WORK INSTRUCTION — Write out each line of the material exactly as given, and drop the images.

SUPPLIED MATERIAL —
--- START ---
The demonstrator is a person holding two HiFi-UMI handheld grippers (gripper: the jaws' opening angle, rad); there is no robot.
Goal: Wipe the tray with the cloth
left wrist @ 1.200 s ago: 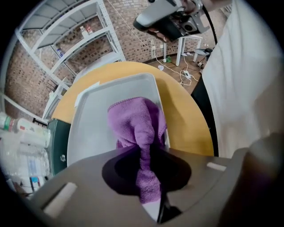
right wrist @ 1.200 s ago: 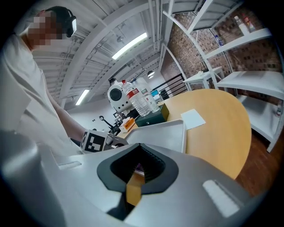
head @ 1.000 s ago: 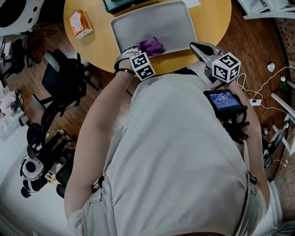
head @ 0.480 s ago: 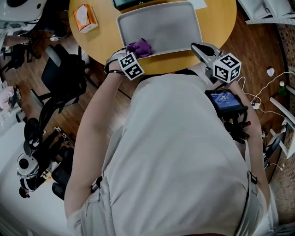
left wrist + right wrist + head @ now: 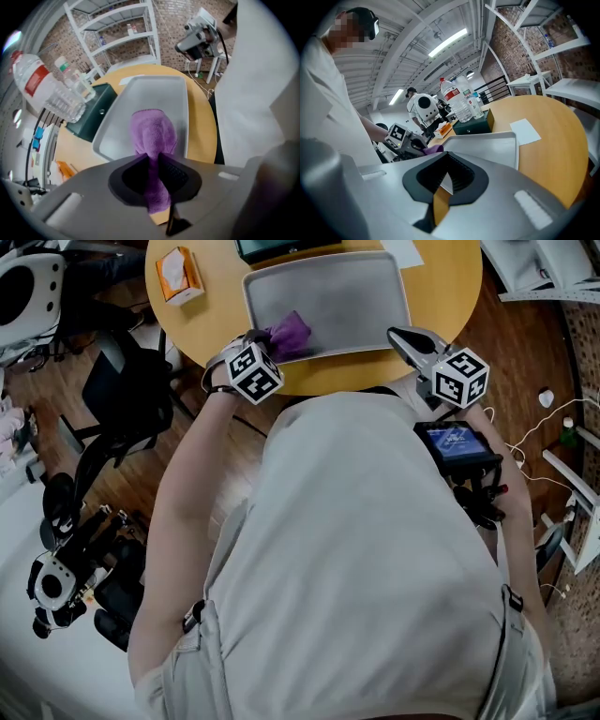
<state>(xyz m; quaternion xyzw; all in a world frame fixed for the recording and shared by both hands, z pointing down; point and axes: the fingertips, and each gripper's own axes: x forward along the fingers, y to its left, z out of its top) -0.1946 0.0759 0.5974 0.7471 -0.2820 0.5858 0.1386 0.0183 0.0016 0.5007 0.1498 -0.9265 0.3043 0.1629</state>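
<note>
1. At the tray's [image 5: 361,292] near-left corner, the left gripper [image 5: 269,339] pinched the cloth [image 5: 292,332] in its jaws. It pointed steeply down, so the cloth's free end hung over the tray for wiping.
2. Right gripper [image 5: 406,337] hovered beside the near-right corner with jaws together and empty, likely staying out of the wipe's way.

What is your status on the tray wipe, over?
Left gripper shut on purple cloth, over near-left corner of tray. Right gripper shut, empty, by its near-right corner. Tray otherwise bare.
</note>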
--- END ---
ANSWER TO THIS TASK —
The demonstrator is a person holding two HiFi-UMI handheld grippers (gripper: the jaws' opening angle, rad); there is no robot.
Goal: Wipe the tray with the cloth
left wrist @ 1.200 s ago: 
right wrist @ 1.200 s ago: 
head @ 1.000 s ago: 
head @ 0.480 s ago: 
left wrist + right wrist + head @ now: 
<state>(xyz m; quaternion xyzw; all in a world frame fixed for the recording and shared by both hands, z pointing down; point and axes: the fingertips, and each gripper's own axes: x forward along the fingers, y to its left, z out of its top) -0.1946 0.0759 0.5974 0.7471 -0.2820 0.5858 0.1386 0.0183 0.0016 0.5007 0.1498 -0.9265 0.3043 0.1629</state>
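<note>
1. At the tray's [image 5: 361,292] near-left corner, the left gripper [image 5: 269,339] pinched the cloth [image 5: 292,332] in its jaws. It pointed steeply down, so the cloth's free end hung over the tray for wiping.
2. Right gripper [image 5: 406,337] hovered beside the near-right corner with jaws together and empty, likely staying out of the wipe's way.

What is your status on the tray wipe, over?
Left gripper shut on purple cloth, over near-left corner of tray. Right gripper shut, empty, by its near-right corner. Tray otherwise bare.
</note>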

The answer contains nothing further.